Continued research and publication drives better patient outcomes

RRI’s work with Privacy Analytics has ensured that the research findings of the MONDO consortium can continue to be shared through publication, in full compliance with regulations.

“We have an obligation to publish because we have so much secured data and so many valuable research findings,” Usvyat said. “We need to publish widely to ensure the dissemination of research findings because access to the MONDO dataset is not granted to anyone who is not part of the consortium.”

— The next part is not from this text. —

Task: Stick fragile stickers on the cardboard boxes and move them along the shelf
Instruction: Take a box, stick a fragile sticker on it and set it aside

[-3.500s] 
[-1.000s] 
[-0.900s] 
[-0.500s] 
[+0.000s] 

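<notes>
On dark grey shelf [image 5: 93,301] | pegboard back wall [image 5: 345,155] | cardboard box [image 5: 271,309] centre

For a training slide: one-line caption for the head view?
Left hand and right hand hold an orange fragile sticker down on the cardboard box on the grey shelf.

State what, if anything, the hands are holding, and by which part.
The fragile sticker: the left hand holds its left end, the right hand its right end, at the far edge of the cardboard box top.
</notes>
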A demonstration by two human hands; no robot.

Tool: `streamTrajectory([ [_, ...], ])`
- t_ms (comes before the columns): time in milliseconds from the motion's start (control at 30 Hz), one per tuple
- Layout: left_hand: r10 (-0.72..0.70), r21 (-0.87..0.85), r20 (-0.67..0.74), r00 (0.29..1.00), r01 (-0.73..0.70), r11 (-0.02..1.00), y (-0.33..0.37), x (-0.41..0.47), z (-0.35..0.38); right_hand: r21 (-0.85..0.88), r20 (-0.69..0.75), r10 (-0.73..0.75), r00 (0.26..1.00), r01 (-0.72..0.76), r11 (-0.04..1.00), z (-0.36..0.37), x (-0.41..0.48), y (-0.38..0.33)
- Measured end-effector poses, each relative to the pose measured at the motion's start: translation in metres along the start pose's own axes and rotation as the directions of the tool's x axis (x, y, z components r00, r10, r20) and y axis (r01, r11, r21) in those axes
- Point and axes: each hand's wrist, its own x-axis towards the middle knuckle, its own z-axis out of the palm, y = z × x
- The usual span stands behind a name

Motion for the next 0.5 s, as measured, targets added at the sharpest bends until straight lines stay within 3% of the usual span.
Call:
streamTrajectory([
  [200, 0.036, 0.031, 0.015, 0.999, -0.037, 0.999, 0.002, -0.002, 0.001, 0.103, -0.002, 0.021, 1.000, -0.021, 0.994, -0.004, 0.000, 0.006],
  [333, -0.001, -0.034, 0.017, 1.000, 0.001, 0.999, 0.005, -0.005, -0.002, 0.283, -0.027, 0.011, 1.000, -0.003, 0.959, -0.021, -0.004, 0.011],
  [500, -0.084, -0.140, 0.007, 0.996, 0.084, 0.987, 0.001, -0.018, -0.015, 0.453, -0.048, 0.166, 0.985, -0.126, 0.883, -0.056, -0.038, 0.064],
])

Data pooling and analysis among MONDO participants has resulted in the development of new predictive models that have helped to reduce hospitalizations. Reductions in hospital admissions among ESKD patients of up to 10 percent have been observed because of MONDO research.

What’s Next

More data for more insight into kidney disease and COVID-19

RRI’s first engagement with Privacy Analytics for the MONDO database involved the data of some 150,000 patients from dozens of countries. The primary goal of this first engagement was to ensure compliance with GDPR while making the data useable.

The partners are now ramping up on a new project that will have Privacy Analytics addressing the data of some 600,000 patients from around the world. This project will drive compliance with other regulatory regimes in other jurisdictions. The team will apply a single consistent model that protects the privacy of patients, while preserving the utility of their data.

The second project involves more regional data, from more patients, in more countries, including patient-level data pertaining to COVID-19. It also builds on lessons learned by RRI and its MONDO members during the first project with Privacy Analytics.

“There is a lot of interest in understanding COVID data, and dialysis providers are kind of unique in that they see so many of these patients and can say something about them from what we see in the data,” Usvyat said.